WHAT YOU NEED TO DO => Repeat each line of the data below exactly, but skip the pictures.

INFORMATION SHOWN =>
..............................

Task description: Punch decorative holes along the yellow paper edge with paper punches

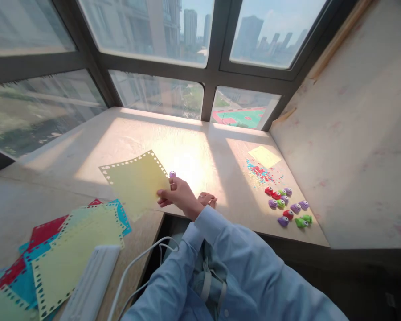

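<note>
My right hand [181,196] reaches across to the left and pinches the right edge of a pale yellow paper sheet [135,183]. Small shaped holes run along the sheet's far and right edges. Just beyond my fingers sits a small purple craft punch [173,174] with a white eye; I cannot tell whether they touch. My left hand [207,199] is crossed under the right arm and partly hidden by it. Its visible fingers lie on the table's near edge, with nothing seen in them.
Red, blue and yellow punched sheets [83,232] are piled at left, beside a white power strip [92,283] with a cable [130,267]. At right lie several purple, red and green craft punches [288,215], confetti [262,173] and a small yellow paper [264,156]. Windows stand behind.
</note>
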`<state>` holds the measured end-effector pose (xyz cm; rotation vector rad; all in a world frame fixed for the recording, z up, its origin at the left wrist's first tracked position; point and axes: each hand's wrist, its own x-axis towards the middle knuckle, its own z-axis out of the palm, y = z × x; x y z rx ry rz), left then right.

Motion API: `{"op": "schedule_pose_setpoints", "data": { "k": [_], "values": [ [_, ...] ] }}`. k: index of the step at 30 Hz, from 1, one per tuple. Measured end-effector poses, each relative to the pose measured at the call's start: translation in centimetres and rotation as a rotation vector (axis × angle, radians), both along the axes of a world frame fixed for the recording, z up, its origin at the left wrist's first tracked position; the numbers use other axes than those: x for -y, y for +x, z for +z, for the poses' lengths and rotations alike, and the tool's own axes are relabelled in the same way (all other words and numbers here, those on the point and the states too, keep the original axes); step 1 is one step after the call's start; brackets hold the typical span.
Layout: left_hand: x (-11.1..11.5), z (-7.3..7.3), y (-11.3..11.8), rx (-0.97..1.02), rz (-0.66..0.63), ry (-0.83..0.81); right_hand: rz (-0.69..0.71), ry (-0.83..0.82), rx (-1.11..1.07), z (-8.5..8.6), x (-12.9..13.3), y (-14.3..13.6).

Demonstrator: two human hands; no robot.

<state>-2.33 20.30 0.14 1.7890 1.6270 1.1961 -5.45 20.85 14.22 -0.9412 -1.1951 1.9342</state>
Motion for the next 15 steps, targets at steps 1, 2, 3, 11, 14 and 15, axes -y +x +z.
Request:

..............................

RESULT =>
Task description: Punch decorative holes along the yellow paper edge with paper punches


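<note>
My right hand [181,196] reaches across to the left and pinches the right edge of a pale yellow paper sheet [135,183]. Small shaped holes run along the sheet's far and right edges. Just beyond my fingers sits a small purple craft punch [173,174] with a white eye; I cannot tell whether they touch. My left hand [207,199] is crossed under the right arm and partly hidden by it. Its visible fingers lie on the table's near edge, with nothing seen in them.
Red, blue and yellow punched sheets [83,232] are piled at left, beside a white power strip [92,283] with a cable [130,267]. At right lie several purple, red and green craft punches [288,215], confetti [262,173] and a small yellow paper [264,156]. Windows stand behind.
</note>
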`<state>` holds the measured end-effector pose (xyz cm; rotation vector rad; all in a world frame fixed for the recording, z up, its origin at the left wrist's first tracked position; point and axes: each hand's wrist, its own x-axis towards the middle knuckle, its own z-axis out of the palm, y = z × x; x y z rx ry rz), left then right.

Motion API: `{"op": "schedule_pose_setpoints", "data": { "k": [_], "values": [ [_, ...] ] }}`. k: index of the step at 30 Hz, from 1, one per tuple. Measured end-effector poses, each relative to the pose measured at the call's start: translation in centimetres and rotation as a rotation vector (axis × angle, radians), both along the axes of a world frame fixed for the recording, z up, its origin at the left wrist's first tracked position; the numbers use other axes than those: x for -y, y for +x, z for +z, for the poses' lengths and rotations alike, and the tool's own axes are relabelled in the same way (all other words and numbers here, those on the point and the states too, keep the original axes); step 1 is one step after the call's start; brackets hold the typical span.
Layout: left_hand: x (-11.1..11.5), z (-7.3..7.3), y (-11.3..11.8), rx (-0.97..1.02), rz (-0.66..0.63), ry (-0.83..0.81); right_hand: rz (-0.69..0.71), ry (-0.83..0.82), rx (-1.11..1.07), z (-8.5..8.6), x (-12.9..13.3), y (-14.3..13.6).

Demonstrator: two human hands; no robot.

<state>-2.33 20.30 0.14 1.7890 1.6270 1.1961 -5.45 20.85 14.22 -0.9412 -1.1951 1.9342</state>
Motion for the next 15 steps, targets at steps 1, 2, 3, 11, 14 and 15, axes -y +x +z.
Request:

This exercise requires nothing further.